What We’re Looking For
To thrive in this role, you ideally have experience with and a solid understanding of ML concepts and best practices, a history of successfully managing datasets and metrics in a ML capacity, coding experience developing tools that can evaluate data and enable you and your team to establish recommendations based on data analysis results, and experience with software releases to production with strong considerations for both customer impact and ethical implementations of AI.
- You have worked in ML pipelines and have experience developing test suites, automating testing frameworks, and feeding data analysis back into model development
- You have experience working with audio data or within the TTS domain
- You have worked in a technical team at a high level, managing project expectations and communicating your plans, project statuses, and results frequently and comprehensively
- You have worked with a wide array of data types, building analysis tools and establishing success criteria for evaluating the success of data-driven projects
- You have built and deployed ML models for use by a non-technical audience, clearly communicating usage guidelines and best practices
- You have experience building and documenting new processes, especially in a ML pipeline or similar capacity
- You have a strong understanding of the importance of data preparation for ML training, data visualization and metrics for ML assessment, and analysis of ML results
- You have familiarity with software and feature releases and can work closely with a Product team for exposing ML changes to customers
- [Bonus] You are fluent in Spanish or French
- [Bonus] You have studied Deep Learning and have applied models to solve technical challenges
- [Bonus] You have an interest in eventually managing an Applied ML Team, strategizing workload, and mentoring contributing engineers under your supervision
To join our team you must also:
- Be a U.S. Citizen or Permanent Resident
- pass a pre-employment background check
What We Offer
WSL is proud to support an inclusive work environment that emphasizes each team member’s personal and professional growth. Our team is fully distributed throughout the U.S., and we support flexible schedules – work where and when you work best. You’ll have teammates just a Slack message or video call away if you ever need help solving an exciting challenge, or even if you just have a funny story to tell.
Other perks and benefits:
- Competitive salary and stock options
- Full medical, dental, and vision insurance
- Matching 401(k) plan
- Generous vacation policy/paid time off
- Parental leave
- Learning & development stipend
- Home office stipend
As a startup, we strive to be externally competitive with companies at a similar size and stage, and internally fair in our pay practices. The hiring salary range for this role is $130,000 – $160,000, and represents the target offer range given the scope and experience expectations for this role.
What to Expect From Us
We strongly encourage you to apply! If we feel your skills, experience, and values match, we’ll reach out about meeting with the team.

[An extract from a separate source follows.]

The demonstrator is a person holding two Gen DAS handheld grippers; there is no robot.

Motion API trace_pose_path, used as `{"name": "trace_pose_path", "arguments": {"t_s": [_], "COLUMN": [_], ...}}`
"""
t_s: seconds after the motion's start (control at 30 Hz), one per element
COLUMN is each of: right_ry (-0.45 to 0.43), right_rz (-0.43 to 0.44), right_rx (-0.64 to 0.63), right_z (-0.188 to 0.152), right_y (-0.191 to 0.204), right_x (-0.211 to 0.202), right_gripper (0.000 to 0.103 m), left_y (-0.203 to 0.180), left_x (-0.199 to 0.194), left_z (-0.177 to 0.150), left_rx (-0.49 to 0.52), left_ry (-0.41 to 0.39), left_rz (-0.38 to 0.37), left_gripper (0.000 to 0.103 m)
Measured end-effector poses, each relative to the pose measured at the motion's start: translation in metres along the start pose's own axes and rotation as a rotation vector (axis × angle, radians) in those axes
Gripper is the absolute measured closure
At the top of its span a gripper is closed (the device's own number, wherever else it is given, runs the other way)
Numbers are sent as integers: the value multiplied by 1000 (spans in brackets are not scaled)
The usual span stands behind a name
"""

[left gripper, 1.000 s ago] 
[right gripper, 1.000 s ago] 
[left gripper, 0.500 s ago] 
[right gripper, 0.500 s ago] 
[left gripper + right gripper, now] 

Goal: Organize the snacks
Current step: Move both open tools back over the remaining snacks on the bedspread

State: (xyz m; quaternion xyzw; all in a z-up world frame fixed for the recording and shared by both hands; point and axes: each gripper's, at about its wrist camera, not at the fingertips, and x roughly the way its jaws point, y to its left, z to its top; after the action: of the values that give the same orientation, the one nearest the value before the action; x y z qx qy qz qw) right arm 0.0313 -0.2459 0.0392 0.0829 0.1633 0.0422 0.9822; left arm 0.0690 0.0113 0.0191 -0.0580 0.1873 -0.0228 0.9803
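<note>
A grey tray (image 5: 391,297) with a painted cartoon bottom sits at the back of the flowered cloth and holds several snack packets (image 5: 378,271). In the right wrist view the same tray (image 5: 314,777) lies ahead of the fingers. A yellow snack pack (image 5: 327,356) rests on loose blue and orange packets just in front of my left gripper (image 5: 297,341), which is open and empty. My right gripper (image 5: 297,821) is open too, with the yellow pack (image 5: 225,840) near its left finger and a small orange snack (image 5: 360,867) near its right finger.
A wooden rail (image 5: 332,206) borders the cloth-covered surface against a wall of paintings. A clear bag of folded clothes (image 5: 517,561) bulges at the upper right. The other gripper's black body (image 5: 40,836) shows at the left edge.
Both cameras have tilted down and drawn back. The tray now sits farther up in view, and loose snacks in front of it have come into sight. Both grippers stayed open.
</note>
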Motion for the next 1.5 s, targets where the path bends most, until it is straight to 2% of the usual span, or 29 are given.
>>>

During the interview stage, you can expect:
- An introductory interview with the hiring manager (50 minutes); if there’s a match we’ll schedule an interview loop with the team.
- A technical screen, via a take-home assessment
- An Interview loop with 3-4 interviews (1 hour each) with the team members you will be potentially working with
All interviews will be remote via Google Meets; we are happy to make accommodations you might need to feel comfortable and set up for success in our process.